I inspected the gas system and discovered that the piston on the end of the op-rod seems to stick out too far. The piston tip extends over the gas port hole. I heard that this can happen if a Garand is re-barreled from an AGI Garand gunsmithing video.

Is there a way to fix this? I'm considering grinding down the piston or cutting coils off the stock recoil spring.

HANDYMAN
04-27-2014, 08:54 PM
I don't think that is your problem. If you have a caliper measure the diameter of the piston itself. It should measure at least .525. If it's less than that you want to start there by having a new piston installed.

country gent
04-27-2014, 09:00 PM
This can be an issue ocasionally, the old armorrors fix was to corectly locate the gas tube on the splines and mark with a sharp scribe, then lightly peen one side of the spine same side on all 3 spines ttighten it in place and locate it Another issue is an out of spec gas tube lock. It should go to 8:00 and then be backed up to 6 and locked with gas plug. Op rods are getting expensive and good ones are hard to find.
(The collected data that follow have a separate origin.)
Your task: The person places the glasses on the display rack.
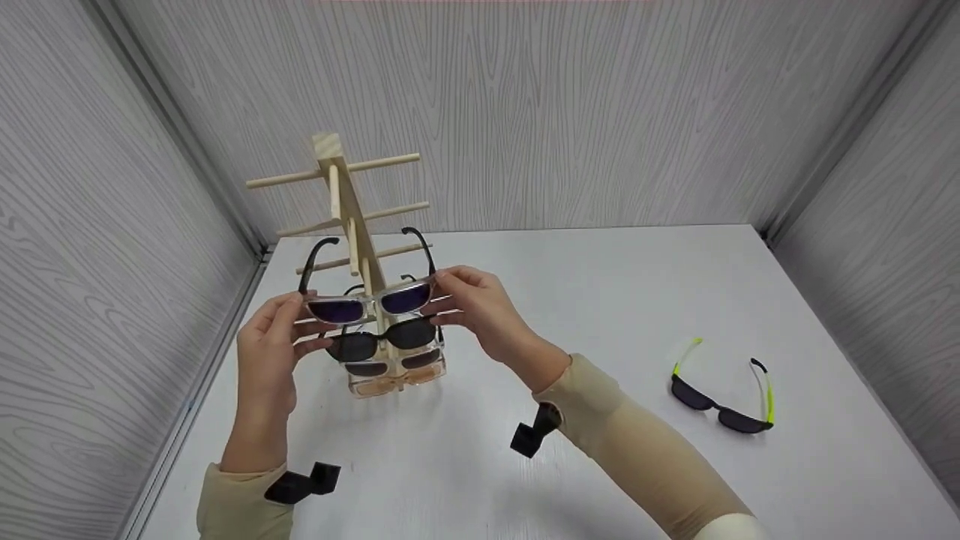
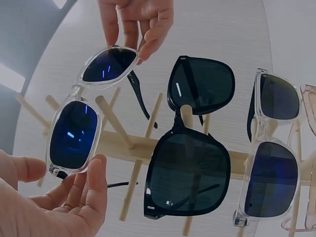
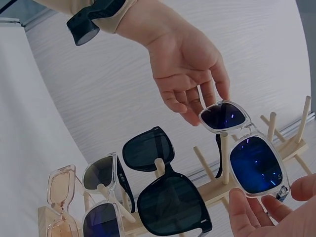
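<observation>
Both hands hold a pair of clear-framed sunglasses [image 1: 406, 298] with dark blue lenses [image 2: 74, 134] and black temples, in front of a wooden display stand [image 1: 352, 202]. The left hand [image 1: 271, 341] pinches its left end, and the right hand [image 1: 484, 311] grips its right end. The temples point back toward the stand. Just below, black sunglasses [image 1: 412, 334] hang on the stand, close to the lower fingers of both hands. Under those come another clear-framed pair [image 2: 271, 180] and a peach-tinted pair [image 3: 61, 190], both on the stand.
Bare pegs [image 1: 386, 161] stick out from the upper part of the stand. To the right on the white table [image 1: 585, 300] lie black sunglasses with yellow-green temples [image 1: 739, 420]. Grey wood-grain walls [image 1: 525, 112] enclose the table at the back and sides.
</observation>
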Action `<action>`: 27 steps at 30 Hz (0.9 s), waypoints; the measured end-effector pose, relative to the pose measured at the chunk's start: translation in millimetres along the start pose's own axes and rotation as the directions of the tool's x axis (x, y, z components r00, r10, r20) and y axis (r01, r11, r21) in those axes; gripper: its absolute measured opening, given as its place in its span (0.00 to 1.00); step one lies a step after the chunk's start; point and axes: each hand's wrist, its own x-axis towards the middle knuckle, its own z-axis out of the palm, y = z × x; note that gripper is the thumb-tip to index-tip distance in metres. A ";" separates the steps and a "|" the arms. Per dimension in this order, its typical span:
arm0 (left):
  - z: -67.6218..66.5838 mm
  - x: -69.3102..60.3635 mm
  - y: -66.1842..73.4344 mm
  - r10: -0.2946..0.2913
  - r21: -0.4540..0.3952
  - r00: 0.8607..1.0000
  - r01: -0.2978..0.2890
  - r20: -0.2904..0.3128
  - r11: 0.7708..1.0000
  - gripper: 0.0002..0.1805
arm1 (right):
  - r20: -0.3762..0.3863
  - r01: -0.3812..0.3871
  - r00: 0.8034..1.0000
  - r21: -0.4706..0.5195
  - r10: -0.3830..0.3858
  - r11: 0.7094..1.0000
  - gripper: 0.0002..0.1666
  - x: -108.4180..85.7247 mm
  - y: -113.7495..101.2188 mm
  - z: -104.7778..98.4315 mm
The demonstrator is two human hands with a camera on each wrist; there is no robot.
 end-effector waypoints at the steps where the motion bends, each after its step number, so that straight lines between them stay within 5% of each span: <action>1: -0.7 1.0 -1.1 -0.004 0.004 1.000 0.004 0.000 1.000 0.15 | -0.002 0.000 1.000 -0.006 0.000 1.000 0.12 1.2 0.6 0.1; 27: -3.1 5.4 -15.6 -0.045 0.011 0.999 0.045 -0.008 0.999 0.17 | -0.034 -0.008 0.999 -0.071 0.006 0.997 0.14 1.3 3.7 -7.2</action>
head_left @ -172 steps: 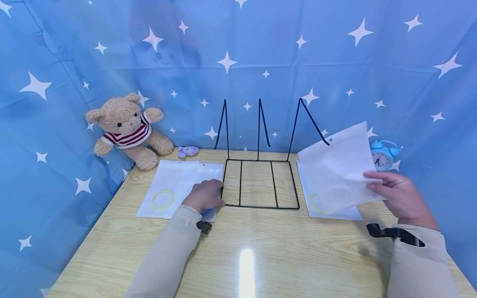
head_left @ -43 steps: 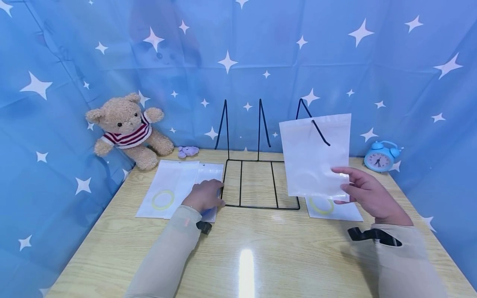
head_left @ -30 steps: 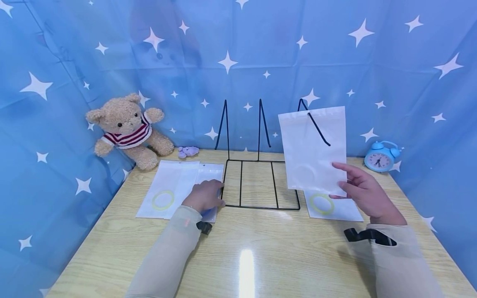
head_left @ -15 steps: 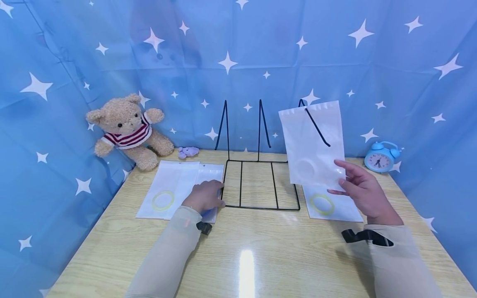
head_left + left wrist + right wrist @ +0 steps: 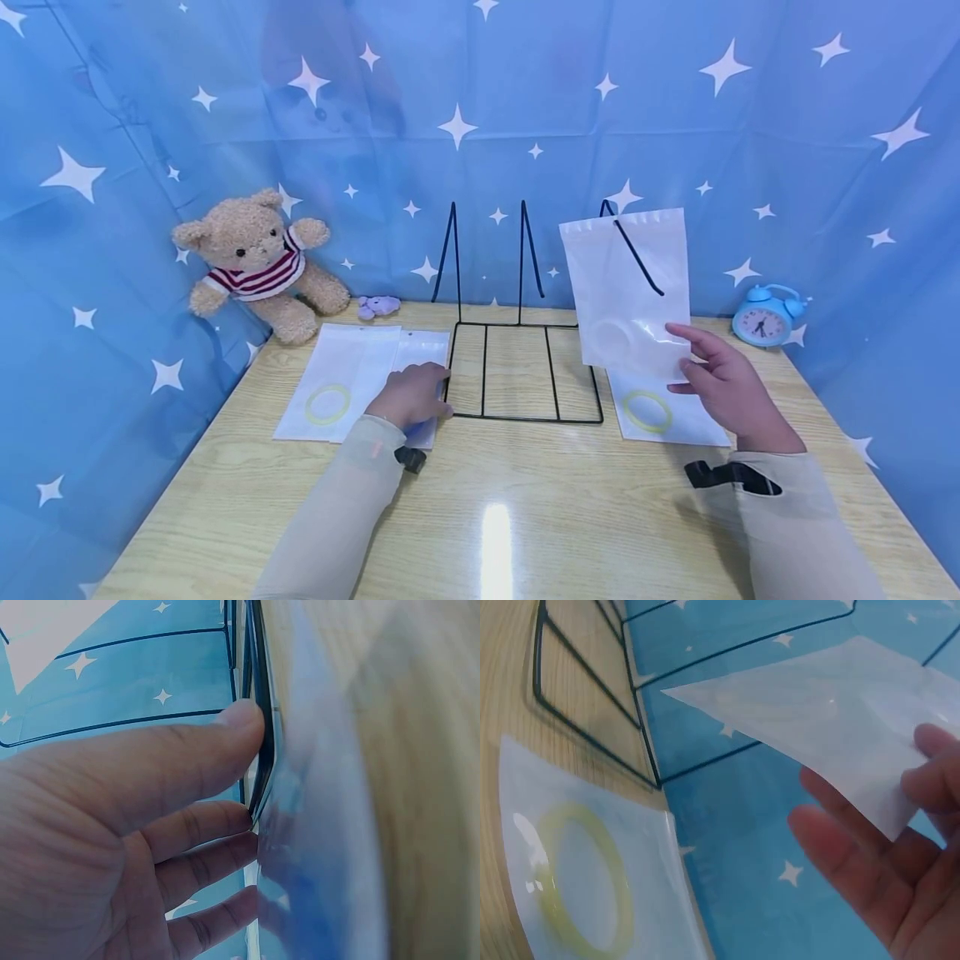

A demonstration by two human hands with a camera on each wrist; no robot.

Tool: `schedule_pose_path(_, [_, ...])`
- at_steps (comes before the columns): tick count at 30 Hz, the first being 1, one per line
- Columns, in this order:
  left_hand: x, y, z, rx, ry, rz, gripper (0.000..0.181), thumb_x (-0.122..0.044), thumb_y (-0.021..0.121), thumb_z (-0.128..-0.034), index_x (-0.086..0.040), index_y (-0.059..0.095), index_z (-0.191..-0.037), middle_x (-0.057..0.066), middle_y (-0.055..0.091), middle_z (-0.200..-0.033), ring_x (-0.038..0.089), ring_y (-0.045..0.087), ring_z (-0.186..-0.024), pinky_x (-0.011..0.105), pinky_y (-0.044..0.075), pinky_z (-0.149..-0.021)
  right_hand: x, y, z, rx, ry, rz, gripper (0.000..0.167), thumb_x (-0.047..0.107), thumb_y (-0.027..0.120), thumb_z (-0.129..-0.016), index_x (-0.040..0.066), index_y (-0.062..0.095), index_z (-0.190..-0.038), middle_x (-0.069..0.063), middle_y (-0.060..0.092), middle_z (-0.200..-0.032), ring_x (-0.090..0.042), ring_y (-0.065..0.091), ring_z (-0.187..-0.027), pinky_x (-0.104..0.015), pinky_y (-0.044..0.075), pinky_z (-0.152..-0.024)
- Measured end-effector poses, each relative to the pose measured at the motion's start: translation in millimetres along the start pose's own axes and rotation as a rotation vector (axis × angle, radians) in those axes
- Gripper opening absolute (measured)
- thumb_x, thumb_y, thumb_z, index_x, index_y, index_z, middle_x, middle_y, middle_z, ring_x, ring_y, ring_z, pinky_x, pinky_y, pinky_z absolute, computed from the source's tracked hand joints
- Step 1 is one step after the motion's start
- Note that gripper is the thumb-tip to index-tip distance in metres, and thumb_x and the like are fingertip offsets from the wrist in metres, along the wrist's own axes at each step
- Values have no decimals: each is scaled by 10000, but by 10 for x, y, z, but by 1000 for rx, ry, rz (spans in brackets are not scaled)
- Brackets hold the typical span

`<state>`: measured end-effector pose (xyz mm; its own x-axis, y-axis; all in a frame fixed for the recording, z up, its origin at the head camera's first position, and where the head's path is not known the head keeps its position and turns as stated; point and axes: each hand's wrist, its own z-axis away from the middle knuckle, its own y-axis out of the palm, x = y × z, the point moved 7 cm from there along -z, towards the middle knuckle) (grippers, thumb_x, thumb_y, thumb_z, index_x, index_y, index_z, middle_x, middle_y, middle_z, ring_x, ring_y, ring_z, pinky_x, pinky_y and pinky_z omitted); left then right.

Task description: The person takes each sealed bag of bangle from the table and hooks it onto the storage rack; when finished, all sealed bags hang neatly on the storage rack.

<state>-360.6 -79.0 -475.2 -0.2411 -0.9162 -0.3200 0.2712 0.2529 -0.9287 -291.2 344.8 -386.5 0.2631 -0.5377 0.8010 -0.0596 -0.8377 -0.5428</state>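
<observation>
My R hand [image 5: 723, 387] pinches bag [image 5: 630, 292] edge, L hand [image 5: 411, 393] grips rack [image 5: 484, 371]; hook [image 5: 637, 256] runs thru bag, up-left of pinch. Prob. hanging step; next needs sliding back.

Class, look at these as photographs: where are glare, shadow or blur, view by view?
Head view: a bright glare streak on the table, glints on the held bag in the right hand, a soft shadow beside the right sleeve; left wrist view: dim, with a near translucent bag and the table beyond blurred; right wrist view: highlights on the flat bag beside its yellow ring.
</observation>
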Motion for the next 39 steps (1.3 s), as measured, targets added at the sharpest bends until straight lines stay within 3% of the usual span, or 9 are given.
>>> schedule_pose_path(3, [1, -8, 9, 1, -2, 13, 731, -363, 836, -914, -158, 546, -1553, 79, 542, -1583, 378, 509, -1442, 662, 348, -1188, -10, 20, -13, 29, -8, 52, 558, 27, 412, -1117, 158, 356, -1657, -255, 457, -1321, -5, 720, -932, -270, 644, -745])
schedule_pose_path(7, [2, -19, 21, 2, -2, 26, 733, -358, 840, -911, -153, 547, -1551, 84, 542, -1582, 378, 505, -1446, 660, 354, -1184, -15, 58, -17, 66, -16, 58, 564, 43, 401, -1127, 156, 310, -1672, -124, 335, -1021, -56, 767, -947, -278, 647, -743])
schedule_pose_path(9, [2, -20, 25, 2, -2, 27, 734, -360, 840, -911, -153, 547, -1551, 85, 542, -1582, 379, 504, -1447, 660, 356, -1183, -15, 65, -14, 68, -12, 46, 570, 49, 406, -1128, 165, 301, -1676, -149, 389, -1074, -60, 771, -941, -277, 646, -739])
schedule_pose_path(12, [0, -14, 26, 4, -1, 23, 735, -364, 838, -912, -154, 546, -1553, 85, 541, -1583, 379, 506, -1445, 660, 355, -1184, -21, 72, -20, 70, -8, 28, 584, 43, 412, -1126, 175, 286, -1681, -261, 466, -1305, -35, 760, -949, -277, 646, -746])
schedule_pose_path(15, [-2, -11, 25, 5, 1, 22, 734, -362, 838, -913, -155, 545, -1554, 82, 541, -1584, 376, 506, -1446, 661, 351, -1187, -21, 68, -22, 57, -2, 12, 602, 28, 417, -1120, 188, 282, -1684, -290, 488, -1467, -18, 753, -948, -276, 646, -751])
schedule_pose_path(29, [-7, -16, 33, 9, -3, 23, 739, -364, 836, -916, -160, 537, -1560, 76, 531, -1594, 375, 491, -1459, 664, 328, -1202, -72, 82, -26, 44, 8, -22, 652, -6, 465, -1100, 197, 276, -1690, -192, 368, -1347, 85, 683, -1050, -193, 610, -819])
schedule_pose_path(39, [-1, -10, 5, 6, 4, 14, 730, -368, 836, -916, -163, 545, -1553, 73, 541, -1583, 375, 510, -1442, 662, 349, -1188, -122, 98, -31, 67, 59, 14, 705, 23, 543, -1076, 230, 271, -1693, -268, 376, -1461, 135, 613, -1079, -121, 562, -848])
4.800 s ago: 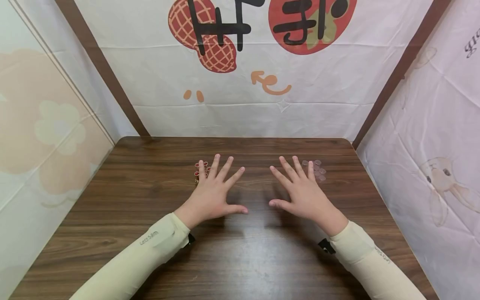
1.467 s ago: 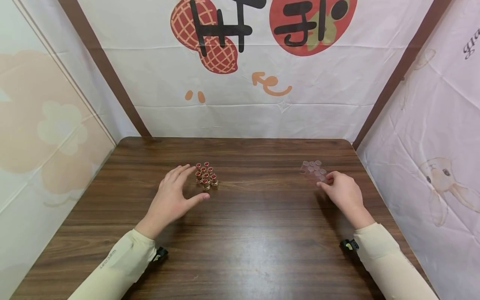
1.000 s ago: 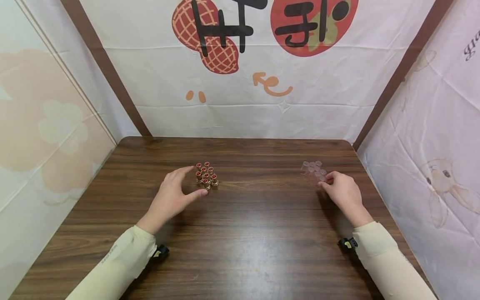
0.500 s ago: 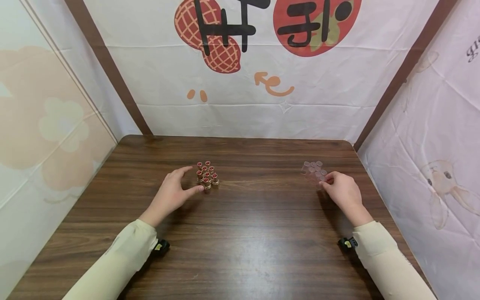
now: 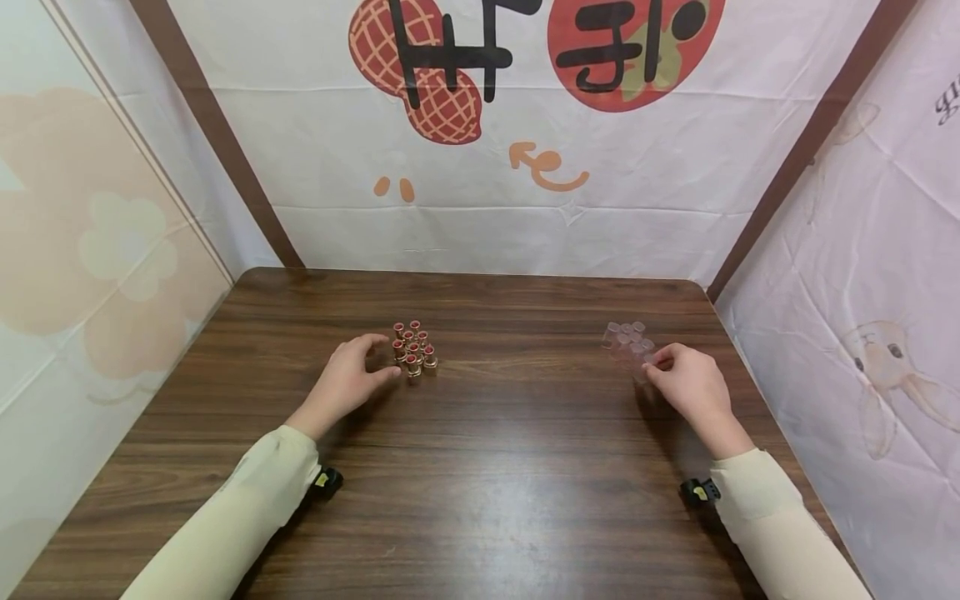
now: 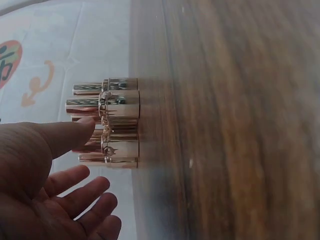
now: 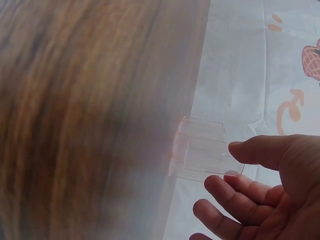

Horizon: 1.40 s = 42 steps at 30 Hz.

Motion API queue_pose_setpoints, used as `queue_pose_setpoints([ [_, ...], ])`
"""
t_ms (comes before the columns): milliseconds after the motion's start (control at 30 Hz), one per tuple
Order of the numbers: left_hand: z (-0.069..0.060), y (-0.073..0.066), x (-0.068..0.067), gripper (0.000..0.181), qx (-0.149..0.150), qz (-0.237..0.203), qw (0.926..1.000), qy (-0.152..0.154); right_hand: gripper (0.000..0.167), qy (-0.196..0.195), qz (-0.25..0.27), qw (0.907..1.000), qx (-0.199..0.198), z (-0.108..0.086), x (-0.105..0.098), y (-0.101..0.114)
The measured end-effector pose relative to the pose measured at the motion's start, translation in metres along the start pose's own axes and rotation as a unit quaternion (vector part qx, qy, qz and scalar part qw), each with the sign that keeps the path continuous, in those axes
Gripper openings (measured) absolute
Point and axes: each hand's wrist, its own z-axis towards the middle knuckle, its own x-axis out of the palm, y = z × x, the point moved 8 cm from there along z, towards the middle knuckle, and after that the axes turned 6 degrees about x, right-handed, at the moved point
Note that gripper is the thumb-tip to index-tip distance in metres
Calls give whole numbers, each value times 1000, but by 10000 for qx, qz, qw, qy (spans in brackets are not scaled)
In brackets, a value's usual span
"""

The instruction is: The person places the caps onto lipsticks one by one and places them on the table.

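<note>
Holding left grip (image 5: 347, 375) empty and loose, just left of upright gold tubes (image 5: 413, 348), toward far edge of table (image 5: 480, 467); holding right grip (image 5: 692, 383) at clear caps (image 5: 624, 340) nearer right edge, can't tell if pinching any.

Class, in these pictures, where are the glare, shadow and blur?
Head view: glare on the dark brown wood-grain table, shadows below the left hand and right hand; left wrist view: table grain blurred, gold metallic tubes clearer; right wrist view: table grain smeared, clear plastic cylinders faint.
</note>
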Motion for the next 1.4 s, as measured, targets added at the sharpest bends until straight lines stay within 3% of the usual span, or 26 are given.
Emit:
queue_pose_setpoints([
  [267,7,3,4,54,-19,7,10000,27,30,-67,99,9999,-86,-8,-11,9],
  [567,14,10,10,50,-322,-286,9986,305,30,-97,231,9991,-337,-14,-16,27],
  [933,24,13,18,44,-338,-205,9980,503,21,-73,632,9931,-981,-20,-19,50],
  [1400,25,13,18,32,-333,-251,9979,504,15,102,816,9894,-1193,-24,-21,61],
])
Finding someone to weld the new piston on to your op rod is hard. The gas tube is expensive and getting hard to find good ones also. I would be hesitant to grind on the piston thinning the face of it. Clipping coils on the recoil spring can cause timing issues and other feeding functioning issues.

alexanderkidd
04-27-2014, 09:55 PM
This can be an issue ocasionally, the old armorrors fix was to corectly locate the gas tube on the splines and mark with a sharp scribe, then lightly peen one side of the spine same side on all 3 spines ttighten it in place and locate it Another issue is an out of spec gas tube lock. It should go to 8:00 and then be backed up to 6 and locked with gas plug. Op rods are getting expensive and good ones are hard to find. Finding someone to weld the new piston on to your op rod is hard. The gas tube is expensive and getting hard to find good ones also. I would be hesitant to grind on the piston thinning the face of it. Clipping coils on the recoil spring can cause timing issues and other feeding functioning issues.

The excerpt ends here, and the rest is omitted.